Yes I’ve leaned into a clickbaity title but hear me out! I have managed multiple junior data scientists over the years and in the last few years I have been teaching an applied Data Science course to Masters and PhD students. Most of them have great technical skills but when it comes to applying Machine Learning to real-world business problems, I realized there were some gaps.

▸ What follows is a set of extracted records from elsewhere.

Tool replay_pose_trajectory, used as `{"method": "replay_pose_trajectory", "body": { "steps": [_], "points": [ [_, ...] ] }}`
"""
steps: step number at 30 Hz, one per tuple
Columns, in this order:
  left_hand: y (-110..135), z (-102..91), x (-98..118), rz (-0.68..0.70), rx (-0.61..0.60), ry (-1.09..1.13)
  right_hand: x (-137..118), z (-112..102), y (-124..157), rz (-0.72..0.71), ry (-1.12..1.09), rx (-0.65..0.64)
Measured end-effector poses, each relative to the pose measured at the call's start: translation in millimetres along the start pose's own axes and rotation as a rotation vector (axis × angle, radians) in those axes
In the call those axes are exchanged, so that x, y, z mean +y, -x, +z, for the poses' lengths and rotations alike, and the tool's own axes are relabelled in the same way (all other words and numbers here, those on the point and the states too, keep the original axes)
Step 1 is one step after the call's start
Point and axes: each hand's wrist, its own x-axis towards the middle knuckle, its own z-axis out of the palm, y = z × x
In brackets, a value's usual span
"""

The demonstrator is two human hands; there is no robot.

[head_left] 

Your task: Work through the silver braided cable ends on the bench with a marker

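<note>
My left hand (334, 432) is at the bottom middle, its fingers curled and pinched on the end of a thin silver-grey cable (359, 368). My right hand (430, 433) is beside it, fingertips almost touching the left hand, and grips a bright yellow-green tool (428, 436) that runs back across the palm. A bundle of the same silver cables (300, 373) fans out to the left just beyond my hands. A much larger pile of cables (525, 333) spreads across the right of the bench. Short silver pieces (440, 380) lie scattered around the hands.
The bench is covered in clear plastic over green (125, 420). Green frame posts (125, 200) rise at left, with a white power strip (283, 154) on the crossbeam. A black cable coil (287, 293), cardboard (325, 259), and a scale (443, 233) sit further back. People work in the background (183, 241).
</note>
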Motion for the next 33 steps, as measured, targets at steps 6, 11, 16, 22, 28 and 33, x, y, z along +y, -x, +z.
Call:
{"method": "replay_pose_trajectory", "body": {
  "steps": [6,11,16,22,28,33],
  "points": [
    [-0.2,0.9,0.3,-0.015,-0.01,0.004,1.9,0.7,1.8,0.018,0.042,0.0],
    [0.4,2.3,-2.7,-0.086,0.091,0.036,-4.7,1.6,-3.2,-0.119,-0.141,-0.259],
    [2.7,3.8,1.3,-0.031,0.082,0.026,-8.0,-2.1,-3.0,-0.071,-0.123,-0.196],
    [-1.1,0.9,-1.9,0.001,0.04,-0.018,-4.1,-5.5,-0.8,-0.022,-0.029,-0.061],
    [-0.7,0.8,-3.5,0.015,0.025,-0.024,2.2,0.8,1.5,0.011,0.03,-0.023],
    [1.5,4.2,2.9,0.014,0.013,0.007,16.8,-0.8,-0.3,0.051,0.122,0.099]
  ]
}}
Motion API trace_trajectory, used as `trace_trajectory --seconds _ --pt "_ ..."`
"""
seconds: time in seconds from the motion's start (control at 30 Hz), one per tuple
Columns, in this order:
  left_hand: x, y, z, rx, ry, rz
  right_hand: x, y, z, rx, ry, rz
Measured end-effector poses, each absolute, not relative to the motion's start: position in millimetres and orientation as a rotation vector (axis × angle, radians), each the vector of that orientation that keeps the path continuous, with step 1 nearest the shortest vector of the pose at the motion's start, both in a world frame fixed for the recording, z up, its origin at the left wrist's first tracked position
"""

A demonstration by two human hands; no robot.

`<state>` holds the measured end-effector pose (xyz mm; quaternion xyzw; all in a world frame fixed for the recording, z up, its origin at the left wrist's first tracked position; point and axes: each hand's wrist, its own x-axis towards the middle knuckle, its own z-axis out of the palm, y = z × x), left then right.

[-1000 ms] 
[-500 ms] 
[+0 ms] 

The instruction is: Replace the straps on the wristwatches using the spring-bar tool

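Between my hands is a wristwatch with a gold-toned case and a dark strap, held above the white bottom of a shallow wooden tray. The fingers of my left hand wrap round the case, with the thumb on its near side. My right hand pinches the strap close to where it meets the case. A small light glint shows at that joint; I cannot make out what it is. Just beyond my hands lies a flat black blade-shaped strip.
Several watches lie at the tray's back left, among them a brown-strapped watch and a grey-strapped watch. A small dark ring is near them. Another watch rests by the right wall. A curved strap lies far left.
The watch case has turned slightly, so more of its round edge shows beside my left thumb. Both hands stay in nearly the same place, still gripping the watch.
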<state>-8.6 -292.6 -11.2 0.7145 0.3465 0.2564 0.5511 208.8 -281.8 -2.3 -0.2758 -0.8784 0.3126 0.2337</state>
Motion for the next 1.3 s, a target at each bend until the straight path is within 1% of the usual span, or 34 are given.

Below are the 5 elements that I wish data scientists were more aware of in a business context:

  • Think twice about the target
  • Deal with imbalance
  • Testing must be real-life
  • Use meaningful performance metrics
  • The importance of scores — or not

I’m hoping that reading this will be helpful to junior and mid-level data scientists to grow their career!

In this piece, I will focus on a scenario where data scientists are tasked with deploying machine learning models to predict customer behavior. It’s worth noting that the insights can be applicable to scenarios involving product or sensor behaviors as well.

Image by the author

Let’s start with the most critical of all: the “What” that you are trying to predict. All subsequent steps — data cleaning, preprocessing, algorithm, feature engineering, hyperparameters optimization — become futile unless you are focusing on the right target.

In order to be actionable, the target must represent a behavior, not a data point.

Ideally, your model aligns with a business use case, where actions or decisions will be based on its output. By making sure the target you are using is a good representation of a customer behavior, it is easy for the business to understand and utilize these model’s outputs.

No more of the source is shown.